Exercise brief -
Using the data below, work out how many of its lines contain "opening", and give that number with nothing added.
═══ Task inputs
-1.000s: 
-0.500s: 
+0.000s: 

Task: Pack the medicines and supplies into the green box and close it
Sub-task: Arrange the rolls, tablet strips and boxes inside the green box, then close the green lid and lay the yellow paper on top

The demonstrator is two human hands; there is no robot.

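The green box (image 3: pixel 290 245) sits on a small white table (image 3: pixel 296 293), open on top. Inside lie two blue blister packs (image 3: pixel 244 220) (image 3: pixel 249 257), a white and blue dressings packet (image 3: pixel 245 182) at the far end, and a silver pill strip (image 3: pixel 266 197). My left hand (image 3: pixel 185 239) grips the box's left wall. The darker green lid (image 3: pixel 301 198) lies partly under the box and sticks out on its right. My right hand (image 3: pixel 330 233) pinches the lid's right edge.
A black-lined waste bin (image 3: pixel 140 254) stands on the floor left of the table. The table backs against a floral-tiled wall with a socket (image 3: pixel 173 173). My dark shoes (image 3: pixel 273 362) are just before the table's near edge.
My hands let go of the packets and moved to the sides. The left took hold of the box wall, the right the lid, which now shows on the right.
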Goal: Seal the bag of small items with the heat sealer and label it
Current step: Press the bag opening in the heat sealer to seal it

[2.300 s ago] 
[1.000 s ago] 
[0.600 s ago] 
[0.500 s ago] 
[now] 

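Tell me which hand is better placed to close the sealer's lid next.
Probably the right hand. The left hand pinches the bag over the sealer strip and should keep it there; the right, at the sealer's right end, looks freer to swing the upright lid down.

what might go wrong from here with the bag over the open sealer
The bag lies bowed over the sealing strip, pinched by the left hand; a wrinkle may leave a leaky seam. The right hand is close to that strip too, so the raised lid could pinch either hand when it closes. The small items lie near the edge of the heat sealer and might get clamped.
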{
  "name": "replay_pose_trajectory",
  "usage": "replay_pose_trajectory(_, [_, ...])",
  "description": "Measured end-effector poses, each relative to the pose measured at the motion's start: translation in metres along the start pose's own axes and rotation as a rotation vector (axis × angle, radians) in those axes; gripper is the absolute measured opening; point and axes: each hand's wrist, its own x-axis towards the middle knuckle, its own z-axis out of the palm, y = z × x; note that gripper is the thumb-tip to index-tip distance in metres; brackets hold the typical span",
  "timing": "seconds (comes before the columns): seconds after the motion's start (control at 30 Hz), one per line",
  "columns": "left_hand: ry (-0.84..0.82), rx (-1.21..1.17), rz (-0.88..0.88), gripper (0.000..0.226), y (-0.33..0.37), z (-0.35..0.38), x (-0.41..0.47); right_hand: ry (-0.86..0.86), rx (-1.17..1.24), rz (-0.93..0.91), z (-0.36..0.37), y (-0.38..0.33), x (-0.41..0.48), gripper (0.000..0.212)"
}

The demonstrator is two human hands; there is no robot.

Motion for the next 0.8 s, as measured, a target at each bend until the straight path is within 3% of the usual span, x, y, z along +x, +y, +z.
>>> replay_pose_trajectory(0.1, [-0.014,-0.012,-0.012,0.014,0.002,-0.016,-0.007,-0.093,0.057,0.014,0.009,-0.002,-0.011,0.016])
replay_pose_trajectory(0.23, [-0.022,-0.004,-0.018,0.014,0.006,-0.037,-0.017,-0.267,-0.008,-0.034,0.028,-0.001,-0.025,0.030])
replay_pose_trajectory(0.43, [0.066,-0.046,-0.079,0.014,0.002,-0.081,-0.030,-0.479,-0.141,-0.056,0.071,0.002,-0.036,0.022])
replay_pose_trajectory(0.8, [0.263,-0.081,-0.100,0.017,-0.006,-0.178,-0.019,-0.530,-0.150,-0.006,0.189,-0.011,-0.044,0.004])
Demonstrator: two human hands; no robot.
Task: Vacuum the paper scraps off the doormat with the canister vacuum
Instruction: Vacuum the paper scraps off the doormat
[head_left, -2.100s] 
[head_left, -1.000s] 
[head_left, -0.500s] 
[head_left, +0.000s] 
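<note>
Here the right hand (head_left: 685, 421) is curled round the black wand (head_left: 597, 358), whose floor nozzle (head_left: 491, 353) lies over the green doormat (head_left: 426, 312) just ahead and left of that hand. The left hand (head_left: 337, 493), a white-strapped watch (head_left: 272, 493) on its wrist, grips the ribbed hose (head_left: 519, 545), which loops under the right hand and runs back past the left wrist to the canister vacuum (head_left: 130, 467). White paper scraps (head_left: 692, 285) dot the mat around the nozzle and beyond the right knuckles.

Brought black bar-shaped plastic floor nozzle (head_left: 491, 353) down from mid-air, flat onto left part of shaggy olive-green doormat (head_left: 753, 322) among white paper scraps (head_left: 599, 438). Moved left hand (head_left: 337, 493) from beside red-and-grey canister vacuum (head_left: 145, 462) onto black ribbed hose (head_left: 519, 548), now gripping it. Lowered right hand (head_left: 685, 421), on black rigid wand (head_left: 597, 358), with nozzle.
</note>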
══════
Result -
2